Authors: Samuel R. Delany
The first mate walked up, a winejug on his shoulder: ‘The Captain wishes me to greet all our passengers and offer them a glass of our best beer – ah, there you are. Oh, but you’ve already got your glasses …?’ (Rushing up behind the mate, in a stained apron of woven grass, a wall-eyed sailor with a tray of cups stopped, looking confused.) ‘But there … has someone poured you a drink already?’ (Raven, Bayle saw, was grinning at the sailor with the tray; but, thanks to that wall-eye, one couldn’t be sure what
he
was looking at.) ‘Well, perhaps…’
Raven solved the dilemma by downing her wine, dashing the dregs over the rail, and proffering her cup. ‘Now we shall have a tasty drink …!’
Bayle and Norema followed suit; and somehow, as the mate poured, it emerged that all three of them were debarking at the Vygernangx at Garth.
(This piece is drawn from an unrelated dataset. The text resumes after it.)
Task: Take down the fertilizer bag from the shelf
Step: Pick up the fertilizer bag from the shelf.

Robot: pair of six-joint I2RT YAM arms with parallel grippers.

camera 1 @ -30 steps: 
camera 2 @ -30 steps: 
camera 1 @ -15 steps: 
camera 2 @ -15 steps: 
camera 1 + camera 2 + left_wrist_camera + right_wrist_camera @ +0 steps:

The mate had already excused himself to see after some activity involving three sailors and the try-net at the stern, when Norema said, a little drunkenly, with a pleased and embarrassed smile, ‘I am going to the south with an import petition for Lord Aldamir.’
‘Are you now?’ asked Bayle, one hand on the rail, a second helping of beer swaying in his cup, a smile on his face and a queasy feel in his gut. ‘I too have business with that southern Lord.’ And while Norema raised a questioning eyebrow, Raven laughed like a barking banshee, clutching her beer in one hand, holding her neck in the other, and bending back and forth. As the deck tilted and reversed its tilts, the horizon tilted opposite; the roofs of Kolhari receded north.
* * *
‘There.’ Norema rose from her knees among the sailors squatting around the grilling box (for that was what Norema had set upright on the capstan rail earlier). ‘See if the heat doesn’t spread more evenly and your fish cook through faster and more regularly, now it’s stoked all proper.’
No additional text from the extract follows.